Part two of the Chubb proposal creates a federal reinsurance facility, Pandemic Re (“Pan Re”), for businesses with more than 500 employees. As explained by McLaughlin (2020), Pan Re would accept risks at commercial terms at a risk‐adjusted price. Private insurers selling such coverage would write BI pandemic insurance policies at market terms and retain some portion of the risk, reinsuring the rest to Pan Re. For the first 5 years, private insurers would cede 95% of the risk to Pan Re, retaining 5%, with a maximum industry aggregate limit of $15 billion. Thereafter, private insurers would increase their retention gradually over time and decrease their cession to Pan Re from 95% to 90%, with a maximum aggregate limit of $30 billion by year 10 of the program. Insureds could elect 1–3 months of coverage, with a maximum limit of $50 million per policy. As with part one, there would be federal reinsurance for excess coverage. Claims for this part of the program would be settled on an indemnity basis, using insurers’ regular claims adjustment process.
Like the BCC program, this program would be fully funded with premiums charged based on federally subsidized rates. Unlike the BCC proposal, the Chubb program’s premiums would be risk‐adjusted. Additionally, there is no risk mitigation component in this proposal as it is currently drafted.
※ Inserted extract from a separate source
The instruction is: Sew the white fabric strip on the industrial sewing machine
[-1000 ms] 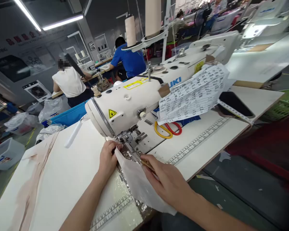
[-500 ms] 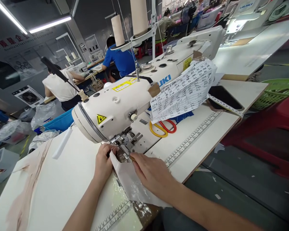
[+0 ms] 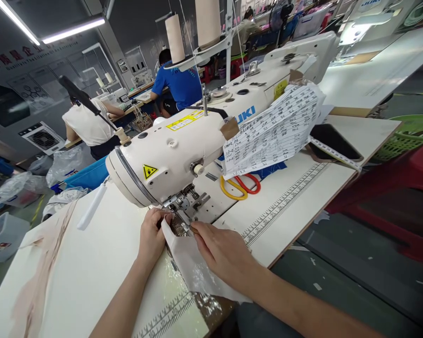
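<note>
Beside the presser foot, left hand and right hand each pinch the white fabric

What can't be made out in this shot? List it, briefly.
Head view: the needle point under the sewing machine is hidden behind the left hand, right hand and white fabric piece.
What the right hand's fingertips pinch, if anything: covered by the hand's own back.
Writing on the paper sheet: too small to read.
Pinkish cloth: cut off by the bottom edge.
</note>
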The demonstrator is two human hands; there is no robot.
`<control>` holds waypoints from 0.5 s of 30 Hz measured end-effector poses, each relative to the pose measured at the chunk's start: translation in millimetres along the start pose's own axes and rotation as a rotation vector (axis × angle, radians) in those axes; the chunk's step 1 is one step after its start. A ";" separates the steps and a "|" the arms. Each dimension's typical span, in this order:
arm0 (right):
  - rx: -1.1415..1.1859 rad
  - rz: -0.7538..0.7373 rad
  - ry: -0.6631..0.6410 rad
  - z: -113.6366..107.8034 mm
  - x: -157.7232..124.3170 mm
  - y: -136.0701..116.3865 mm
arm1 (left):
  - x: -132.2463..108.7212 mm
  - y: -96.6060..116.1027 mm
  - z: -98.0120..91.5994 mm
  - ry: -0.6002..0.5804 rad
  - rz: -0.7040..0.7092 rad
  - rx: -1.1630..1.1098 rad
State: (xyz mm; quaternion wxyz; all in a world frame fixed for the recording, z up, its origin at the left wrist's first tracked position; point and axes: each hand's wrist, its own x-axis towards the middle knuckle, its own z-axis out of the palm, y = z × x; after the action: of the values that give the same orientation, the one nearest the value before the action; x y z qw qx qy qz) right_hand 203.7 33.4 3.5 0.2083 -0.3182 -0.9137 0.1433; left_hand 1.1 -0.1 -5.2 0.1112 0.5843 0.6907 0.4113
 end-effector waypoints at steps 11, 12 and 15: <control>-0.080 0.009 -0.063 1.2 2.3 -3.0 | 1.7 1.6 0.9 0.039 0.106 0.155; -0.087 0.011 -0.070 1.5 2.3 -3.1 | 2.1 1.4 1.4 0.047 0.121 0.183; -0.098 0.019 -0.091 2.6 2.0 -3.2 | 3.1 0.8 2.2 0.062 0.155 0.229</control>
State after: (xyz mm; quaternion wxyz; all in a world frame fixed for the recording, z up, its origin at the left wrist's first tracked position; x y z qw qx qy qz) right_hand 199.4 31.9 3.0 0.1497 -0.3297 -0.9251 0.1147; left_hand 2.2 3.7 -5.1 -0.0097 0.6320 0.6889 0.3549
Further, Chubb’s program would provide for aggregate caps on the total amount of losses covered. Part one would have an aggregate risk limit of $750 billion. Part two would have an aggregate risk limit of $400 billion.
8.2.4 Zurich proposal
The third industry concept proposal, developed by the Zurich Insurance Group, also utilizes a reinsurance mechanism (Zurich, 2020). This program would create three federally backed insurance pools, which would differ in terms of the amount of risk retained by ceding insurers. In one pool, insurers would retain no risk and the federal share would be 100% of losses. In the second pool, the insurer share would be 5% and the federal share would be 95%. In the third pool, the insurer share would be 10% and the federal share would be 90%. Insurers would determine which risks to place on a policy‐by‐policy basis and the pool in which these risks would be placed. All property insurers would be required to offer this coverage.
Under this program, a firm could insure up to 80% of its operating expenses (including payroll) over 3 months capped at $20 million per month for employers with 500 or more employees. Eligible operating expenses would be the same as those covered under the BCC proposal with a parametric formula used to determine claims payments. There would be no aggregate caps in the Zurich program. Claims would be paid on an indemnity basis.
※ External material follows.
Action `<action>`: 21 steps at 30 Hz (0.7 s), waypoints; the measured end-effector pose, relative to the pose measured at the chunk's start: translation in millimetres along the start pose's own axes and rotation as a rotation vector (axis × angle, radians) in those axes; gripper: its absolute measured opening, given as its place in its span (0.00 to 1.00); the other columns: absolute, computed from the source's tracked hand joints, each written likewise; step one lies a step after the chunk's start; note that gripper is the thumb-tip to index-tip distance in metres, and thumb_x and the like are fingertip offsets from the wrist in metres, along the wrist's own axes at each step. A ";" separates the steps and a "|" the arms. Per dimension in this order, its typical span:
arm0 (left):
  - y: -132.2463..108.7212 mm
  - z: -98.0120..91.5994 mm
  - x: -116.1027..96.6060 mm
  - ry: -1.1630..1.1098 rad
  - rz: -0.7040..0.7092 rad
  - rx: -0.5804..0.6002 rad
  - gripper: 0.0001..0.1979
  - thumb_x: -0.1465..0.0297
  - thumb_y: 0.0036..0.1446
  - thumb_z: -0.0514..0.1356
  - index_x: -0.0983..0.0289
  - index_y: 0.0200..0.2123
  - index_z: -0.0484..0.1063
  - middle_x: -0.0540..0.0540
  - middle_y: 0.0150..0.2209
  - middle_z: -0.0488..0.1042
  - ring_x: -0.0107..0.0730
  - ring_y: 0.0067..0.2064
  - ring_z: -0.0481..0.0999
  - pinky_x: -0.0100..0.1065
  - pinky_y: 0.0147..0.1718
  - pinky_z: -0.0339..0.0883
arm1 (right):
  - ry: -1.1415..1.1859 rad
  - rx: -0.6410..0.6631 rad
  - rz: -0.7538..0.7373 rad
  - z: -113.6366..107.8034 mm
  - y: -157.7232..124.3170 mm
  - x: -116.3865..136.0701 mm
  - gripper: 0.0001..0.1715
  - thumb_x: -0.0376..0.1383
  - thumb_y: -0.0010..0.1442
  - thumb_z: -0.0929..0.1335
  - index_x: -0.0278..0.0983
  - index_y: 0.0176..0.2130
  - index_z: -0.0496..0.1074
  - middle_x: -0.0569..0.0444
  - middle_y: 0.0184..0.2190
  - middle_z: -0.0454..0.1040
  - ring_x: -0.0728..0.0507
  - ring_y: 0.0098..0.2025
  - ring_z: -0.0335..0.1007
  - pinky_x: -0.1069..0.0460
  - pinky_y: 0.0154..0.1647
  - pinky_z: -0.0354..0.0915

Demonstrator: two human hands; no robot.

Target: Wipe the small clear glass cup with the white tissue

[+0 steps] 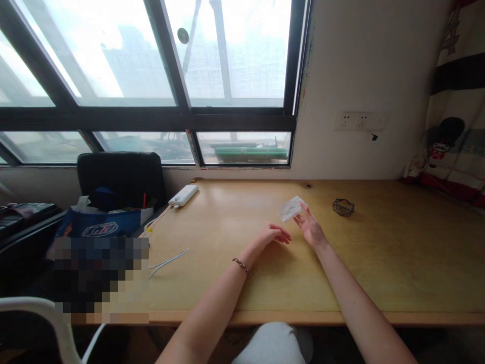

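Between the thumb and fingers of my right hand (311, 231) is a small, clear plastic bag (291, 208), held tilted a little above the table. I cannot make out whether anything is inside it. My left hand (273, 234) hovers low or rests just left of it, its fingers slightly bent and holding nothing; a braided bracelet (241, 266) circles that wrist. To the right of my right hand, a dark metallic ring-shaped object (343, 207), like an openwork bracelet, sits on the wooden table (394, 263).
A white power bank (184, 195) with a cable lies at the table's back left. Loose white cable ends (169, 261) rest nearer the left edge. Beyond that edge are a blue bag (102, 222) and a black chair (120, 174). A window and wall border the back.
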State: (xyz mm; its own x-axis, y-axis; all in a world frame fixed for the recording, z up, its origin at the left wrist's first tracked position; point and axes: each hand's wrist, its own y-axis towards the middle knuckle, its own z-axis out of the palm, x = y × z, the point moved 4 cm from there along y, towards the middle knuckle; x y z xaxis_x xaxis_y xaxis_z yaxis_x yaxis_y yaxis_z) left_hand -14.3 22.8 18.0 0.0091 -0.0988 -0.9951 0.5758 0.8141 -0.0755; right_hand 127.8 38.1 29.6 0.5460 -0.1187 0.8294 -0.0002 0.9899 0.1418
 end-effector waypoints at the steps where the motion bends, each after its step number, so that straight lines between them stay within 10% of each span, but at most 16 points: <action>1: 0.0 1.6 0.3 0.007 -0.001 0.014 0.12 0.69 0.43 0.56 0.72 0.29 0.74 0.61 0.31 0.75 0.34 0.31 0.74 0.33 0.35 0.65 | 0.027 -0.006 -0.020 1.0 -0.5 1.4 0.26 0.49 0.54 0.60 0.49 0.52 0.57 0.60 0.52 0.61 0.48 0.51 0.59 0.47 0.55 0.51; 9: -0.6 22.8 -9.7 -0.013 0.322 0.027 0.34 0.61 0.48 0.58 0.55 0.57 0.47 0.53 0.59 0.48 0.41 0.56 0.55 0.39 0.52 0.53 | 0.118 0.197 0.094 41.6 -23.7 -6.8 0.36 0.55 0.53 0.55 0.49 0.58 0.41 0.57 0.54 0.59 0.47 0.56 0.52 0.46 0.57 0.47; 14: 0.4 17.5 -7.7 0.258 0.394 -0.172 0.36 0.60 0.52 0.53 0.57 0.59 0.38 0.50 0.61 0.38 0.35 0.61 0.37 0.36 0.57 0.38 | -0.015 0.241 0.163 53.4 -33.8 -13.0 0.38 0.58 0.52 0.53 0.47 0.58 0.44 0.55 0.54 0.59 0.44 0.54 0.55 0.45 0.53 0.53; 21: 9.2 8.8 4.5 0.158 0.290 -0.242 0.37 0.63 0.56 0.49 0.60 0.58 0.24 0.57 0.57 0.53 0.34 0.55 0.56 0.36 0.51 0.54 | -0.103 0.204 0.111 51.8 -30.1 -11.7 0.39 0.58 0.52 0.49 0.44 0.58 0.46 0.52 0.54 0.59 0.44 0.53 0.56 0.46 0.51 0.55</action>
State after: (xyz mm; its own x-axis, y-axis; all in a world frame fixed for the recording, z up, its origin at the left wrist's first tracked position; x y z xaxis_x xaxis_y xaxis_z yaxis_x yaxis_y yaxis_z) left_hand -1.8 24.8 13.4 0.0061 0.2284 -0.9735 0.3583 0.9084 0.2154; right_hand 78.0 5.6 43.6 0.4447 -0.0280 0.8953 -0.2300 0.9624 0.1444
The Zurich program also would be fully funded through risk‐adjusted premiums based on an index that would vary by industry and region. Rates also would be federally subsidized. The rate‐on‐line (ROL) would be 2% for business with fewer than 500 employees and 3% for firms with 500 or more employees. Additionally, there would be a 0.5% preferred risk discount for qualifying mitigation programs. Further, insurers would provide risk mitigation consultation and services (e.g., resilience planning).
8.3 Discussion of key program features
Here we discuss the pros and cons of the key program features highlighted at the beginning of this section. We begin with issue of whether a program should operate like the NFIP or use a reinsurance mechanism like the FCIP. One advantage of the NFIP approach is that participating insurers would bear no risk so there would be no concerns with respect to surplus strains or the possibility that an insurer would be unable to cover its retention. Additionally, the administration of this kind of program could be relatively simple in the sense that insurers would only act as servicing carriers and there would not be the transaction costs associated with reinsurance arrangements. However, the administering agency would still need to supervise servicing carrier activities such as claims adjustment. This supervision would be more intensive if claims were paid on an indemnity basis.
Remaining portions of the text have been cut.